● What you have to do: When you reach the line containing "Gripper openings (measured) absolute" in the data below, begin returning lines exactly as written, and stop once the line containing "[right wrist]" has been returned.

[Opening Records supplied section]

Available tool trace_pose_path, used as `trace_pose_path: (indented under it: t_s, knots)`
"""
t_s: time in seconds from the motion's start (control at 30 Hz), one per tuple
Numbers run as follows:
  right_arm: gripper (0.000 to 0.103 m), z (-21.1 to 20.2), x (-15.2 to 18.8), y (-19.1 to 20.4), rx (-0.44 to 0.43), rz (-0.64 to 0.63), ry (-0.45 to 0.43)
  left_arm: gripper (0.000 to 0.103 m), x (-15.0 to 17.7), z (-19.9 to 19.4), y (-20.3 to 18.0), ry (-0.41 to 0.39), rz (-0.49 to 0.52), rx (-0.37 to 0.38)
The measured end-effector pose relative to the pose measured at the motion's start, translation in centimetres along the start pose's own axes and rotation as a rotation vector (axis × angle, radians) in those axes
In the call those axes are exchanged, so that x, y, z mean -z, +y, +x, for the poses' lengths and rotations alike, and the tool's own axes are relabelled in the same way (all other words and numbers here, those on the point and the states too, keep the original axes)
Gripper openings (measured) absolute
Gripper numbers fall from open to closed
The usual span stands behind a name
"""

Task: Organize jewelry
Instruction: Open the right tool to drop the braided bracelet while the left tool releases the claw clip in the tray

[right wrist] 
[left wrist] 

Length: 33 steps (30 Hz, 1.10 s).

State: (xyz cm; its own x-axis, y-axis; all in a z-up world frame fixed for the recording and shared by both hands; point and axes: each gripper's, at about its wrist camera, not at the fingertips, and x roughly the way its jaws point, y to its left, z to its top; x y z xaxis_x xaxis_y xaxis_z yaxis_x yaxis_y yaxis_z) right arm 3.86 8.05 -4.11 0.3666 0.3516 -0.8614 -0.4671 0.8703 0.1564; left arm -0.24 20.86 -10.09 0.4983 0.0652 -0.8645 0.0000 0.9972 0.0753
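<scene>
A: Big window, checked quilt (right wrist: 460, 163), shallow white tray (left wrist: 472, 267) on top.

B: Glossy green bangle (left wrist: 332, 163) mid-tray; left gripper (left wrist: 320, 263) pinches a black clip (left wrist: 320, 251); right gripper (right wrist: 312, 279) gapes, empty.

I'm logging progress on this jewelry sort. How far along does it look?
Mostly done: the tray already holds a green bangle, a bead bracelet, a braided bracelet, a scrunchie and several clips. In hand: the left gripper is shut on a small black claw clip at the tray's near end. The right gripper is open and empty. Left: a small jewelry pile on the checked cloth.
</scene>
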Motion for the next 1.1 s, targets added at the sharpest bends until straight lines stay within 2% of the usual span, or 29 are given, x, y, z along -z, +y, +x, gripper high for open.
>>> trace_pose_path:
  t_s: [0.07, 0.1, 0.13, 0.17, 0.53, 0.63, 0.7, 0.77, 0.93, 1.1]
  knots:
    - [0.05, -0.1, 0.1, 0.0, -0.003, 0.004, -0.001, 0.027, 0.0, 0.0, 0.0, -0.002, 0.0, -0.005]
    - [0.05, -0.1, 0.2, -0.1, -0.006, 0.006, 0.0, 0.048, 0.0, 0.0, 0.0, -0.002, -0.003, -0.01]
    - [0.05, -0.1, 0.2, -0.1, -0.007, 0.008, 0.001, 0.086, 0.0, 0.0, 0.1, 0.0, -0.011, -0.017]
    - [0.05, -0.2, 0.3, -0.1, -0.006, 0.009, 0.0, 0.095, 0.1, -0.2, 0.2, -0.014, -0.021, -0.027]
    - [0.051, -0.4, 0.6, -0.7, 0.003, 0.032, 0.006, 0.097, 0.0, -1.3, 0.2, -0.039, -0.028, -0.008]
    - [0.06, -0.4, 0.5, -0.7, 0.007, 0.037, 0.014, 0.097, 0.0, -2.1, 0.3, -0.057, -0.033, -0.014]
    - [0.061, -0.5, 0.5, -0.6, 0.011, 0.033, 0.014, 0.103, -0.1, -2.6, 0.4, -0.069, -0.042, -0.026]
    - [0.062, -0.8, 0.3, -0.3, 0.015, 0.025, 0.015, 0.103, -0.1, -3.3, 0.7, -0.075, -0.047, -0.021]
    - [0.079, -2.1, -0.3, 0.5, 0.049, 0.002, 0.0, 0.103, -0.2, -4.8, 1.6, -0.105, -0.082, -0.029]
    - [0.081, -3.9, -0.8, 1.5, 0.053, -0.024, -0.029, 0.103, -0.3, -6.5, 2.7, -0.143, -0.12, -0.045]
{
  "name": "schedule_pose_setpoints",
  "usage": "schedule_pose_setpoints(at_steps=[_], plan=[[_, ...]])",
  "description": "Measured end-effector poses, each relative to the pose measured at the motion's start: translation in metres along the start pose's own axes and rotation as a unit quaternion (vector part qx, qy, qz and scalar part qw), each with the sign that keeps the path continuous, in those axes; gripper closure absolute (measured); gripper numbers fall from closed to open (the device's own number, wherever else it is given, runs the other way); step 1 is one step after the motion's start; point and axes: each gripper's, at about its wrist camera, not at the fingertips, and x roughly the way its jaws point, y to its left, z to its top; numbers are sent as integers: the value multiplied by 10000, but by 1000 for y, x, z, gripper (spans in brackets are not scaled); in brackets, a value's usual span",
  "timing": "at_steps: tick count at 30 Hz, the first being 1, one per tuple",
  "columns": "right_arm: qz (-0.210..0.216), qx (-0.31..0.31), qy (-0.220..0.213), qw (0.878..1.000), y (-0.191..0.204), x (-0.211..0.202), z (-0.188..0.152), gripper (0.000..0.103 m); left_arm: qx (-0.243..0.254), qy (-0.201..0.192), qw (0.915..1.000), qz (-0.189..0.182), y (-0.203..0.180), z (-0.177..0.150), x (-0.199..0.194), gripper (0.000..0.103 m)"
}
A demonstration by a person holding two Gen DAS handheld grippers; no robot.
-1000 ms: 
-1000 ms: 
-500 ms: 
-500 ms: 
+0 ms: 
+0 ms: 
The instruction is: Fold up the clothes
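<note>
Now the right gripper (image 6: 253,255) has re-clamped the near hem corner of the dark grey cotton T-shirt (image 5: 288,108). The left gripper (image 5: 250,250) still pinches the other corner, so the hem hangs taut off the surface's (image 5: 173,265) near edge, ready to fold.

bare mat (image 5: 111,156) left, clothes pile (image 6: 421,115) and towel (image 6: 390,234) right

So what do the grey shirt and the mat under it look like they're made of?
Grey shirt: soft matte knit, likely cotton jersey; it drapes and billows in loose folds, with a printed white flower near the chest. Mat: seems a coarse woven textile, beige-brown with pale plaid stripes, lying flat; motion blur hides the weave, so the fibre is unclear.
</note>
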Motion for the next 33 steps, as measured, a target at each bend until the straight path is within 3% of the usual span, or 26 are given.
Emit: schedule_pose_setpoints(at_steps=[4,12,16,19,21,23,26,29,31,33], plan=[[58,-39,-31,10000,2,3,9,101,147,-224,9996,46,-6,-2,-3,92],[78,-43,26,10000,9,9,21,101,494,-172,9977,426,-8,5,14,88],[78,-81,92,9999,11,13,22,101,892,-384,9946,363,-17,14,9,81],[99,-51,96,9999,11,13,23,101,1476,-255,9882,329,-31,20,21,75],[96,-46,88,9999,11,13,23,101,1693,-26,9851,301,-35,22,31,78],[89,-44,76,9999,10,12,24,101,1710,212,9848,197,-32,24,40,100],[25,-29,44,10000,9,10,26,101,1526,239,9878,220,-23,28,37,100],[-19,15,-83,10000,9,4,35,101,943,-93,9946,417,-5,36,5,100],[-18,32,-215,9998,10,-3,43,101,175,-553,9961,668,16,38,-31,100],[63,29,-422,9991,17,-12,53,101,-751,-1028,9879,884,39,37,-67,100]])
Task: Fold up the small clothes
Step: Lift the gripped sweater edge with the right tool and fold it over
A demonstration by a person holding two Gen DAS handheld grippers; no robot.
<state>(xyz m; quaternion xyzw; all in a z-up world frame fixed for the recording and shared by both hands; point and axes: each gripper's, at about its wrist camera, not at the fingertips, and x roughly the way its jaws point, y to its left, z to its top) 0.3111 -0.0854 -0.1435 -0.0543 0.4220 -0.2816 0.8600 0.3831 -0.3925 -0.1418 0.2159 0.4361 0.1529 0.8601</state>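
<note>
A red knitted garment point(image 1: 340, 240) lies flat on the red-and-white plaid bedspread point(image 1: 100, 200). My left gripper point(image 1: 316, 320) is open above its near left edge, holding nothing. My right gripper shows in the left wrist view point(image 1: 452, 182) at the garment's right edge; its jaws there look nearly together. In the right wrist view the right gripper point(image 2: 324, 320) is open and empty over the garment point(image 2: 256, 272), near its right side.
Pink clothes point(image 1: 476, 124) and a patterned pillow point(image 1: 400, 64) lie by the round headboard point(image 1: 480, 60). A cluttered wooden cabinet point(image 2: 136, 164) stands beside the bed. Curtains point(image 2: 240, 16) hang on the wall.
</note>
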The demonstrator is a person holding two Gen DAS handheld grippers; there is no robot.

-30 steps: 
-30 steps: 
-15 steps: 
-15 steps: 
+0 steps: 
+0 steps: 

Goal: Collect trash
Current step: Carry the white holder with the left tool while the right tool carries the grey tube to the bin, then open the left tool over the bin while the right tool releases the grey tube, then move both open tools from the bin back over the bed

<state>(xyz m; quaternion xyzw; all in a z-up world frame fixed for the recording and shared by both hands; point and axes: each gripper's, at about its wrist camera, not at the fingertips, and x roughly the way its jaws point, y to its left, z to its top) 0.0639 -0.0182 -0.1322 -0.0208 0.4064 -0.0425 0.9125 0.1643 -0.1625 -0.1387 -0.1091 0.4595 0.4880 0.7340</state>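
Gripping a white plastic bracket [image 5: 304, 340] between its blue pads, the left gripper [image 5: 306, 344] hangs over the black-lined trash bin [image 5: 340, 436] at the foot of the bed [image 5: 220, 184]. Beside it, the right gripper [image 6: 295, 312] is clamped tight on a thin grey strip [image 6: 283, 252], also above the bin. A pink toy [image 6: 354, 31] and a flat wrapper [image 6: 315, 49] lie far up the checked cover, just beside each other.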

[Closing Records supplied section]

● Exercise solution:
Gripper openings (measured) absolute
Gripper numbers fall from open to closed
The usual span stands behind a name
"""

Task: Organize jewelry
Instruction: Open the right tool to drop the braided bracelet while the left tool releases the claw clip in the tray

[right wrist] 

There is nothing more to this exercise.